• **Recorded data**
*** Block opens ***
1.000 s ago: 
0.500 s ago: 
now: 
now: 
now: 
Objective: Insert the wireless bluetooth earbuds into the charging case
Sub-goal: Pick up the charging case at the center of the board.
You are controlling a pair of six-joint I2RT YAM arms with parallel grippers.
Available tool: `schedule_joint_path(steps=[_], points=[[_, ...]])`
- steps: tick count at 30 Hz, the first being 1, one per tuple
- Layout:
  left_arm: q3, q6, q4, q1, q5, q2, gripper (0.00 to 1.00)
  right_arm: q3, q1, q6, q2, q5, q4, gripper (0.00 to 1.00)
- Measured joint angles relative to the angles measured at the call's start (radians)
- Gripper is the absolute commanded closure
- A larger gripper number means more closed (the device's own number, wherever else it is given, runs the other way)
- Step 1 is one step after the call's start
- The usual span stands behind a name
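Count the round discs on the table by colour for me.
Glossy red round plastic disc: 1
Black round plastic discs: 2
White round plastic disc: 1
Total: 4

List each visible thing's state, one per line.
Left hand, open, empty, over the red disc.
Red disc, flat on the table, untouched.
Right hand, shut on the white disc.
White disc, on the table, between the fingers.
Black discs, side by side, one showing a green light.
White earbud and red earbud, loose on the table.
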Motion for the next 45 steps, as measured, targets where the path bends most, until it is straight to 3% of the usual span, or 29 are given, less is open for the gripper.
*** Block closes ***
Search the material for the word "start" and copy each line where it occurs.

• **Exercise output**
- Measured joint angles relative to the angles measured at the call's start (radians)
- Step 1 is one step after the call's start

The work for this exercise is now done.